What you are asked to do:
All pictures are to be omitted while the lines starting at the line with "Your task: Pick" and ending at the line with "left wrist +" in the material below are retyped exactly, both ends included.

Data segment:
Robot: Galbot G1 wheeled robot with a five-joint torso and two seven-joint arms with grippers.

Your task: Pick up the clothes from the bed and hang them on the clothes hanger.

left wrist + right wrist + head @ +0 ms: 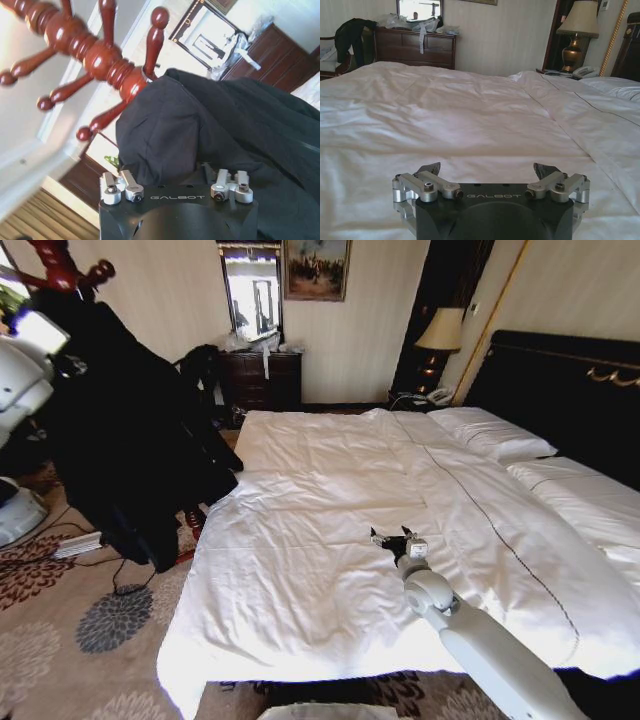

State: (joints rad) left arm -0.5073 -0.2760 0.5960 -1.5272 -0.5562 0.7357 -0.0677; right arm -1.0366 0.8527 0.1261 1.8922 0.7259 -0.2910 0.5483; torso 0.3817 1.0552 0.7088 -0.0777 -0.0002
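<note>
The clothes hanger [62, 270] stands at the far left of the head view, beside the bed [330, 540]. The clothes [130, 440], a large black garment, hang from it and drape down toward the carpet [90, 640]. The left arm's white housing is raised at the left edge, against the garment.

In the left wrist view, the left gripper [175, 175] is pressed into the black cloth just below the hanger's knobbed pegs [155, 40]. Its linkage arms are spread, but the fingertips are buried in the folds; whether the jaws grip the cloth cannot be told. This view shows the hanger's turned post and the garment's collar looped close against it, detail the head view lacks.

The right gripper [398, 537] is extended low over the white duvet [300, 570] near the middle of the bed. In the right wrist view, the right gripper [490, 170] has its jaws wide apart and holds nothing; the dark fingertips [429, 168] sit just above the duvet. This view also shows a dresser [415, 47] and a lamp [577, 30] beyond the bed.
</note>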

Expected answer:
Your task: Pick up the clothes from the bed and hang them on the clothes hanger.

left wrist + right wrist + head @ +0 ms: 

With that, the answer is complete.